TASK REQUIREMENTS: Find every line below that contains the word "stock" and copy it out.
[[ EXCERPTED RECORDS, beginning ]]
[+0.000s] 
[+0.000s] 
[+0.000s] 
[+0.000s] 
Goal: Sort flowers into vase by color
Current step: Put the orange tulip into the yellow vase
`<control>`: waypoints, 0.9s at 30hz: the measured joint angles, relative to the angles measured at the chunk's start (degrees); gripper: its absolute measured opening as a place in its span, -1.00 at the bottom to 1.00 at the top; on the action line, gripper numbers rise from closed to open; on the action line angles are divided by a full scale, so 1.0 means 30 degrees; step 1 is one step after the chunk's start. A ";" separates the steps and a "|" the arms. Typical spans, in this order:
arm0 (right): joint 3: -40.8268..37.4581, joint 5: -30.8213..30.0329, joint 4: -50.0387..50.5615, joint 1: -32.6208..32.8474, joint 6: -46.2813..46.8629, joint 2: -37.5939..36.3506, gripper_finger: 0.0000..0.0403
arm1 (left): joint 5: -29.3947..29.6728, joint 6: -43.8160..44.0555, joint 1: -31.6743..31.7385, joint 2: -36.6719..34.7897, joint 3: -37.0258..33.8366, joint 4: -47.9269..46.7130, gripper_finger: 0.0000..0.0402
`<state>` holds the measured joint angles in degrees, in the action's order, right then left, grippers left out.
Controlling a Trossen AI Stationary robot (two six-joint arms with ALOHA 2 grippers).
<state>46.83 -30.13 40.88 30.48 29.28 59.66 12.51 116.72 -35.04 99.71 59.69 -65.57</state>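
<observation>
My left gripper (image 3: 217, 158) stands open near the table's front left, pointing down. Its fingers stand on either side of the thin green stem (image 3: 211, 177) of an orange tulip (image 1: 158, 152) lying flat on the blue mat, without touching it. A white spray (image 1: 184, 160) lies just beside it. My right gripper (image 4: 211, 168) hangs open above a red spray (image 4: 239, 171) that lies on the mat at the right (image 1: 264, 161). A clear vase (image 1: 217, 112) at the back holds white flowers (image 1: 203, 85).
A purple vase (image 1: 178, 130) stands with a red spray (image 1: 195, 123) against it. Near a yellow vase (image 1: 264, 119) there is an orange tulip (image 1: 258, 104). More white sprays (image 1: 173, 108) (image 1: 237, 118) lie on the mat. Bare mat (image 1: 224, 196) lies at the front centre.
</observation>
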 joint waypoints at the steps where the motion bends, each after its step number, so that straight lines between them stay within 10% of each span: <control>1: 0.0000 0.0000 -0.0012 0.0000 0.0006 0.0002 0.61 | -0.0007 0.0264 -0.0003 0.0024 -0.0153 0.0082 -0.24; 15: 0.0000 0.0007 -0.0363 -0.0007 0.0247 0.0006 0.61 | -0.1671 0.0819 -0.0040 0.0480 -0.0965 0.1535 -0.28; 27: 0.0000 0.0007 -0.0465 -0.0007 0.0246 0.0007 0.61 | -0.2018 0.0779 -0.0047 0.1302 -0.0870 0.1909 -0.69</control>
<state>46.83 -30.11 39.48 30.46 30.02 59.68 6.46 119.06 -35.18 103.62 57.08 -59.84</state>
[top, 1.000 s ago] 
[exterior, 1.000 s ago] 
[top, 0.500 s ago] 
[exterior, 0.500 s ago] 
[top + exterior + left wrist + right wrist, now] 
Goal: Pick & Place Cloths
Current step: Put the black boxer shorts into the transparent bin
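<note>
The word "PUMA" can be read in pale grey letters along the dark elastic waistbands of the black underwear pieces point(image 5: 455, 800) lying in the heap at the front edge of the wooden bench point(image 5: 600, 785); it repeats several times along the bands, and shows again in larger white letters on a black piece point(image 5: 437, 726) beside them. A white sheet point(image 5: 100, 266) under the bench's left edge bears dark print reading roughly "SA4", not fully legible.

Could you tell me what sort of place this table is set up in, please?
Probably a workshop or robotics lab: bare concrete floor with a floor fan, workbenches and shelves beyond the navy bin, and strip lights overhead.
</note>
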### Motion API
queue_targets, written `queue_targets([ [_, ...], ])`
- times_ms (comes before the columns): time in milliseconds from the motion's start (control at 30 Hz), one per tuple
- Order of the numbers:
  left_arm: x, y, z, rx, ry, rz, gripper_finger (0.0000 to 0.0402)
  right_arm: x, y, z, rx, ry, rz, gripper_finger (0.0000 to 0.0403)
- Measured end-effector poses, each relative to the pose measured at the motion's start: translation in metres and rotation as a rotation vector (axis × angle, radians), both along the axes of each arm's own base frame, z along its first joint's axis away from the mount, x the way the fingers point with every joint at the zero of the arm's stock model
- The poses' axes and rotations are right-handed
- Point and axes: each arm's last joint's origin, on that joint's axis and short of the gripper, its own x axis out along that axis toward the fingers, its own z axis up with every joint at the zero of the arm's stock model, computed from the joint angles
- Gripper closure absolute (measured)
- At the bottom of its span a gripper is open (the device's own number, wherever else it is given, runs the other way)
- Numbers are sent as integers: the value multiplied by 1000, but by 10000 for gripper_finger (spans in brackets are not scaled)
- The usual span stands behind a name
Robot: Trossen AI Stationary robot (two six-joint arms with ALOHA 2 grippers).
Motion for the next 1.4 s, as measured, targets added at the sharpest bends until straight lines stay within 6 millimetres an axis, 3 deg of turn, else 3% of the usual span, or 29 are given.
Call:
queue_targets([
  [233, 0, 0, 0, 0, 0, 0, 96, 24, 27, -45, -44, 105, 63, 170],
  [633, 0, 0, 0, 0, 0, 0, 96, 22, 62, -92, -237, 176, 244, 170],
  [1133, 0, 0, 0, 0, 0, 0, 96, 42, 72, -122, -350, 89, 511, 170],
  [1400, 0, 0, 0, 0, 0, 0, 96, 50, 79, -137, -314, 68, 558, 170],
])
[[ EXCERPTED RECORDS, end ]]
YOUR SOLUTION:
- Measured end-effector poses, each relative to the pose measured at the motion's start: translation in metres and rotation as a rotation vector (axis × angle, radians), both along the axes of each arm's own base frame, z along its first joint's axis away from the mount, x the way the fingers point with every joint at the zero of the arm's stock model
- Point and axes: each arm's last joint's origin, on that joint's axis and short of the gripper, its own x axis out along that axis toward the fingers, its own z axis up with every joint at the zero of the arm's stock model, computed from the joint angles

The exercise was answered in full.